SUR LE VINGT-SIXIÈME CHANT

[1] Il vient de nommer les cinq Florentins au chant précédent, Cianfa, Angel, Bose, Sciancato et Cavalcante.

[2] On a cru longtemps que les rêves du matin étaient les avant-coureurs de ce qui doit arriver. Le poëte emploie cette tournure pour annoncer à Florence les maux dont elle fut affligée en ce temps-là, outre les calamités des guerres civiles. J'ai lu dans les histoires du temps qu'on représenta à Florence une pièce intitulée l'Enfer, où on jouait les damnés et les diables; pièce dans le genre des Mystères qui se jouèrent depuis en France; car en tout nous avons toujours été moins avancés que l'Italie. Le grand concours de peuple que ce spectacle avait attiré sur un des ponts le fit écrouler, et il se noya une infinité de personnes. Il y eut aussi dans ce même temps un incendie qui consuma près de quinze cents maisons à Florence, etc.

[3] Dante emploie, sous différentes formes, le supplice du feu, et par les petits exordes qui précèdent ses descriptions, on voit qu'il était plus frappé de ce tourment que des autres; tandis qu'au gré de certaines imaginations, les serpents sont bien plus terribles.

[4] Cette comparaison est plus frappante en Italie, où on voit souvent la campagne tout enflammée de vers luisants.

[5] Ceci est tiré de la Thébaïde: les deux frères ennemis, s'étant tués l'un l'autre, furent mis sur le même bûcher; mais la flamme en s'élevant se partagea, comme si elle eût été l'organe de la haine que s'étaient vouée les deux princes.

[6] Il faut bien que Dante partage la prédilection de Virgile pour les Troyens, puisqu'il damne Ulysse et Diomède pour de tels motifs.

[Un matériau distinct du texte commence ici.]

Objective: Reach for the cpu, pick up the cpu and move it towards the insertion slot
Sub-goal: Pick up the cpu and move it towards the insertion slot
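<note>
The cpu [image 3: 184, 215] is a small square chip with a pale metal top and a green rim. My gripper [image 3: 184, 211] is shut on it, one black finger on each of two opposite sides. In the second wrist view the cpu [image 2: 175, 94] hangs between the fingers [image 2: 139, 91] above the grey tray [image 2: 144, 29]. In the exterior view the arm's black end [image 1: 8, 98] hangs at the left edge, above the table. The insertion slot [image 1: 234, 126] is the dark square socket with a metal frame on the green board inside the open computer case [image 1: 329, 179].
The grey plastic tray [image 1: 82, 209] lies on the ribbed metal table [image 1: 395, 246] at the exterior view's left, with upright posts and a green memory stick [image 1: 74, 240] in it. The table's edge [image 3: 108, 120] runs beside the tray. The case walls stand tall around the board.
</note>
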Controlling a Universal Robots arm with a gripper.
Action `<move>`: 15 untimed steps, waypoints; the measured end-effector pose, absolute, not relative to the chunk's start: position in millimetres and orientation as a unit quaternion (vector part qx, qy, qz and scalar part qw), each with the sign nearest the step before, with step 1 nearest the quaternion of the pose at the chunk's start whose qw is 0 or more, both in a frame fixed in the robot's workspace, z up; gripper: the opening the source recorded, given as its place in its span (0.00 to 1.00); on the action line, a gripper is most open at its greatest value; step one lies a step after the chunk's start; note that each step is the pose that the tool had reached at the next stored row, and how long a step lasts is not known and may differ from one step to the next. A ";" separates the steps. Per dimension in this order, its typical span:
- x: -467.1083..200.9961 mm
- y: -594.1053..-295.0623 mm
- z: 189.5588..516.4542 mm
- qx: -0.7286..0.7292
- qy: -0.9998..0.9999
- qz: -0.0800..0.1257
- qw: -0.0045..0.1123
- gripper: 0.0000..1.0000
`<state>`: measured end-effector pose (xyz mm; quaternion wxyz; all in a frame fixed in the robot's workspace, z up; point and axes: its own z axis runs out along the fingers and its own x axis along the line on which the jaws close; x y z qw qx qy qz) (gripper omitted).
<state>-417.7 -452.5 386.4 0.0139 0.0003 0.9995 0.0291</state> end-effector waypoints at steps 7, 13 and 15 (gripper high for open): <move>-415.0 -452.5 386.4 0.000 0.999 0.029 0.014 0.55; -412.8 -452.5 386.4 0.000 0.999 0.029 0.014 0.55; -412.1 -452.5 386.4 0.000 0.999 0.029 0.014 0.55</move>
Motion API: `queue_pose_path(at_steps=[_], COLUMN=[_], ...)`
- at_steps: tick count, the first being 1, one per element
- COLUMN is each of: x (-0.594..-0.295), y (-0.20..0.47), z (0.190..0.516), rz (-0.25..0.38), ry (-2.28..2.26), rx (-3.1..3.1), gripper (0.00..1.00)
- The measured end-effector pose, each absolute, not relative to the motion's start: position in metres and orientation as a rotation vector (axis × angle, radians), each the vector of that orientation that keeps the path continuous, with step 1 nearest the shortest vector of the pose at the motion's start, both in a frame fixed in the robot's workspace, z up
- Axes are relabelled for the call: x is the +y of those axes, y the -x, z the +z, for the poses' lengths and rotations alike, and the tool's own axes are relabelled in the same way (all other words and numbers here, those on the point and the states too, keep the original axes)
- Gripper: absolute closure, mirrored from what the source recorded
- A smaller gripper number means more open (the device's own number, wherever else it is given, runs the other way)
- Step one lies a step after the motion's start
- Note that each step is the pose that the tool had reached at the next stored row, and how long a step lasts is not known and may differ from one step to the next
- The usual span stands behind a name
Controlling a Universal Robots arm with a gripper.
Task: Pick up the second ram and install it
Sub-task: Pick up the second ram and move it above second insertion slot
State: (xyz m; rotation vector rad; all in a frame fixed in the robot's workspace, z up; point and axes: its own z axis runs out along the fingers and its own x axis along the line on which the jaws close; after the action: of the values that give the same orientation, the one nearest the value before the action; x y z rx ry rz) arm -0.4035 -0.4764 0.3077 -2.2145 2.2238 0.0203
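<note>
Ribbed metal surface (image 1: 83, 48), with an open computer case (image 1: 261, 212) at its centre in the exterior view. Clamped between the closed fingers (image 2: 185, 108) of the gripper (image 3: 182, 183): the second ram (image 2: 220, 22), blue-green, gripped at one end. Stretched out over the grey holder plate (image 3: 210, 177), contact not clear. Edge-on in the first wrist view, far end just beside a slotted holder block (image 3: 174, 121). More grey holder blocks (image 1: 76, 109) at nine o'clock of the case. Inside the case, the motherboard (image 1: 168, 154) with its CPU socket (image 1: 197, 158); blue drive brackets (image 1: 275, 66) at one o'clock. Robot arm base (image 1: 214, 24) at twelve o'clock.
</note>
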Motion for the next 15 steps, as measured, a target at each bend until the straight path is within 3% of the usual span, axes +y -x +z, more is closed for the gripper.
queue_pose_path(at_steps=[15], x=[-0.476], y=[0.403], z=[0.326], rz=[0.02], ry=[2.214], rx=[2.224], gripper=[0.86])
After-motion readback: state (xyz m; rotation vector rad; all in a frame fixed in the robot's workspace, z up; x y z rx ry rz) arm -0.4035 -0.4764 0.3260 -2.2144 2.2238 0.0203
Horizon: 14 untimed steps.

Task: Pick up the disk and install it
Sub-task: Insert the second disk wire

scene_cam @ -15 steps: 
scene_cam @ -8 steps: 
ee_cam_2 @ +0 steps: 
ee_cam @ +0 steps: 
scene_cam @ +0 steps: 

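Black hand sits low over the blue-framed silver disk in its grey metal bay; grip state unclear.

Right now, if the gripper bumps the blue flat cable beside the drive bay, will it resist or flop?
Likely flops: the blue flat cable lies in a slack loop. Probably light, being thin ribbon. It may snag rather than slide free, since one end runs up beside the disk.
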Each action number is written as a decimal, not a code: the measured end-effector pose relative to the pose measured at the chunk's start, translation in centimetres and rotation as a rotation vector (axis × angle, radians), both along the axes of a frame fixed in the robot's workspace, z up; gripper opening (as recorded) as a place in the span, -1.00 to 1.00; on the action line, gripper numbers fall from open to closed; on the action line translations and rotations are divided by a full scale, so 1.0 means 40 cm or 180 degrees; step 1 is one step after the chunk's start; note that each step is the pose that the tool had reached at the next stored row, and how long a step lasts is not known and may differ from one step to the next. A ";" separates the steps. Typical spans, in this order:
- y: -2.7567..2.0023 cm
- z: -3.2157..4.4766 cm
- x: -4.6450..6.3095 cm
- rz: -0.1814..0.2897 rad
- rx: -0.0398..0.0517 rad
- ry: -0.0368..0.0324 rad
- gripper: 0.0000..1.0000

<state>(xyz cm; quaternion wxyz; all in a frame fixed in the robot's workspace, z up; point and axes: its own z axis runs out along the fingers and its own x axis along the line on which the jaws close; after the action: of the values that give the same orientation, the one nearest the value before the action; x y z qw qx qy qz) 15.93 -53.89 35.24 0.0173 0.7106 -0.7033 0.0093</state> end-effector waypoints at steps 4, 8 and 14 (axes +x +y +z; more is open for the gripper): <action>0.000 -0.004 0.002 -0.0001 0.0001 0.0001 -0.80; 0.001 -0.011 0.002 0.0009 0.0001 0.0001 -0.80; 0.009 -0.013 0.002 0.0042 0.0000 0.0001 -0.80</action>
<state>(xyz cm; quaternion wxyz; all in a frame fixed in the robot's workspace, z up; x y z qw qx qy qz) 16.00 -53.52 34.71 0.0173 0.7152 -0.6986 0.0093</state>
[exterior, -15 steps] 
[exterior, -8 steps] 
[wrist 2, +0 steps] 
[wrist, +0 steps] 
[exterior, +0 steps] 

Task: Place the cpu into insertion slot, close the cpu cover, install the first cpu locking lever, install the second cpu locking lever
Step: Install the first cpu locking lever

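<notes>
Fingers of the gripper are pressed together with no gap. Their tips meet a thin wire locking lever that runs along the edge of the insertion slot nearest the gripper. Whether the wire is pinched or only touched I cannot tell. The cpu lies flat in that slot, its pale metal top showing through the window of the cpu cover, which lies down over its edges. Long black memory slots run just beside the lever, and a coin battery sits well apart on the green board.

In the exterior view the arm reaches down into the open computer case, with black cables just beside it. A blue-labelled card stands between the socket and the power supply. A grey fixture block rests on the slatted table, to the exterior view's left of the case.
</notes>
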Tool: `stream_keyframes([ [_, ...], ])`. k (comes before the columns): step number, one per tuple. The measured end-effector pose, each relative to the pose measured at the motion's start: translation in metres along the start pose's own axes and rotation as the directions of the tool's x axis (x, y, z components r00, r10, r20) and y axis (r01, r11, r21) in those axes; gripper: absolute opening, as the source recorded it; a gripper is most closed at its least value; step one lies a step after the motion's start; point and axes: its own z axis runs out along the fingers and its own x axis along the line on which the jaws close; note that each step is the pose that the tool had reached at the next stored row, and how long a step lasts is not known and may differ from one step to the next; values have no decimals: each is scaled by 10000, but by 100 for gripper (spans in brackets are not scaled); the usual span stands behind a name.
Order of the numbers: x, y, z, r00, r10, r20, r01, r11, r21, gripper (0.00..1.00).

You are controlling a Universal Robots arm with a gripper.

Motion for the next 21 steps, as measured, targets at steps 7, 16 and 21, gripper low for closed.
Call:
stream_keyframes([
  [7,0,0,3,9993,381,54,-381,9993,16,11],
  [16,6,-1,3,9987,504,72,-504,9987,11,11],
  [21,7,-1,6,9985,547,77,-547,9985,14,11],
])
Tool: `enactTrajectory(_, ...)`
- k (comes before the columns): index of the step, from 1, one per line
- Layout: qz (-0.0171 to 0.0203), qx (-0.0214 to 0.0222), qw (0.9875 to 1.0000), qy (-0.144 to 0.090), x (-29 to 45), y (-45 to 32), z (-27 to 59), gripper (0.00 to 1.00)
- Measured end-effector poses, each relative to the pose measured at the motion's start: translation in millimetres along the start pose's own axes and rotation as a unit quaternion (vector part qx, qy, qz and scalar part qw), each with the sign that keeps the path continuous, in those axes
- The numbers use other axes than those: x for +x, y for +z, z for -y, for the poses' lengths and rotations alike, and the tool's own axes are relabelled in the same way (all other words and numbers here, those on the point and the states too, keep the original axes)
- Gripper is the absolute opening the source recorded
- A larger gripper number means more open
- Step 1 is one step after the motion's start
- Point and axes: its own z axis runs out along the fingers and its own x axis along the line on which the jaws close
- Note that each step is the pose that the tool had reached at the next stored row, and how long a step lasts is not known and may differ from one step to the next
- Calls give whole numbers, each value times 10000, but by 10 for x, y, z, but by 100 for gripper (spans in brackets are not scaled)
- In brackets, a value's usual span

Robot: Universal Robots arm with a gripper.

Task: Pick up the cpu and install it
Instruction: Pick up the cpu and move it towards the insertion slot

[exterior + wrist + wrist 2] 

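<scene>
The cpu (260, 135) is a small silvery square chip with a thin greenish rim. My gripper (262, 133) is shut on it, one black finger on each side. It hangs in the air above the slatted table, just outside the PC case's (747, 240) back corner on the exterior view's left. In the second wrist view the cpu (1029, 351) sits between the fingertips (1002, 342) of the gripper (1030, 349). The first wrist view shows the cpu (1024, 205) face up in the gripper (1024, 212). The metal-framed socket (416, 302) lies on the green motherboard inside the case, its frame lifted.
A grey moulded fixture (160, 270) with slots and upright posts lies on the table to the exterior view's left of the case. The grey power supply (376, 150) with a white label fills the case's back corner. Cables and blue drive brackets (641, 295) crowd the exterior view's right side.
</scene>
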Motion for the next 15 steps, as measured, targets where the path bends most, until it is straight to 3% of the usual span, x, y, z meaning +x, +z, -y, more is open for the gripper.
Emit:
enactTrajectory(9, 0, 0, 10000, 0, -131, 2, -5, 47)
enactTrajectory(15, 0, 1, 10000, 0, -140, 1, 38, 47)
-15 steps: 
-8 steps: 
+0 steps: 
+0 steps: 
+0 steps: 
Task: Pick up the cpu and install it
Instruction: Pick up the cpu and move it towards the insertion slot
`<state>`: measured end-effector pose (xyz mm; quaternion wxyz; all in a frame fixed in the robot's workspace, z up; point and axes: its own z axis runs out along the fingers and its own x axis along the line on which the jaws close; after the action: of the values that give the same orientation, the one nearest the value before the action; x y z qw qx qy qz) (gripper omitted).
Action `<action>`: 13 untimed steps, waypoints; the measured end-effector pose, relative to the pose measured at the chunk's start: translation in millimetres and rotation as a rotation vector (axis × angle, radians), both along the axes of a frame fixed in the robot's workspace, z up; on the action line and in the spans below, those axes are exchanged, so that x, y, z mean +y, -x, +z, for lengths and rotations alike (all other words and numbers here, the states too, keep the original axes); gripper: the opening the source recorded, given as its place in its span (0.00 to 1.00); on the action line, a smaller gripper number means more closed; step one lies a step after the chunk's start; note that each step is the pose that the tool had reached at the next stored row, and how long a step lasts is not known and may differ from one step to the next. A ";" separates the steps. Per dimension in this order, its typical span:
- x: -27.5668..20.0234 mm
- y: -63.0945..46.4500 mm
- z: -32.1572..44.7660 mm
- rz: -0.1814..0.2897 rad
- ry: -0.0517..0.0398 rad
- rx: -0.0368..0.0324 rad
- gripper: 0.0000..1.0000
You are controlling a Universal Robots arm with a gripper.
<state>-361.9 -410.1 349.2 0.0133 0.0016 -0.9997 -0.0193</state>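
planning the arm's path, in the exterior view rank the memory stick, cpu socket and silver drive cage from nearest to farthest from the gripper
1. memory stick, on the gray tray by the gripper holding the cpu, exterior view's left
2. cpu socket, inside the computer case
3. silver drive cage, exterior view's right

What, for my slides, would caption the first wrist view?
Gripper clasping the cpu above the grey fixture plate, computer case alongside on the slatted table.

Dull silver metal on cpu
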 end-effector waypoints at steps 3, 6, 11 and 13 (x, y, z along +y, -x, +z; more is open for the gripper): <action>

[7] Dans quelle langue Dante eût-il interrogé ces princes? Virgile va-t-il leur parler grec? Ceci est difficile à expliquer, à moins que Virgile n'ait voulu faire entendre que Dante était un mauvais orateur, ou que la langue italienne pouvait ne pas plaire à des Grecs. Il est certain que le latin avait jadis la prééminence dans l'Europe, et qu'encore aujourd'hui les Italiens traitent leur langue de lingua volgare. Chez eux, comme chez nous, l'histoire, la poésie et tout ce qu'il y a d'important, s'écrivaient en latin. Ce préjugé a tenu nos langues modernes dans une longue enfance.

[8] Il veut forcer Ulysse à parler, et ce héros prend en effet la parole pour raconter l'histoire de ses voyages et de sa mort, si différente de ce qu'on lit dans l'Odyssée. On voit ici qu'il s'égare longtemps dans la Méditerranée, en visitant toutes ces îles, dont le voyage serait pour nous une partie de plaisir. Il arrive déjà vieux à Gibraltar, et continue sa route, en tirant toujours à l'occident, comme s'il allait découvrir l'Amérique. Mais quoique, dès le temps de Dante, il courût déjà quelques bruits qu'il existait un autre monde au delà des mers, ce poëte, ne perdant jamais son sujet de vue, ne fait rencontrer à Ulysse qu'une haute montagne qui s'élève du milieu de la mer Atlantique, et se perd dans le ciel; c'est le Purgatoire. Comme il n'est pas donné à l'homme d'y arriver vivant, Ulysse et ses compagnons sont submergés à sa vue.

Il ne faut cependant pas croire que ce voyage d'Ulysse vers Gibraltar soit sans fondement. Il passe, au contraire, pour vraisemblable que ce prince ne revit jamais Ithaque et Pénélope. Pline prétend que Lisbonne ou Ulisbonne a reçu son nom d'Ulysse. Au reste, si ce héros eût continué son voyage au delà de Gibraltar, il aurait rencontré les Canaries, ou îles Fortunées, comme tant d'autres navigateurs de l'antiquité. (Voyez Plutarque dans la Vie de Sertorius.)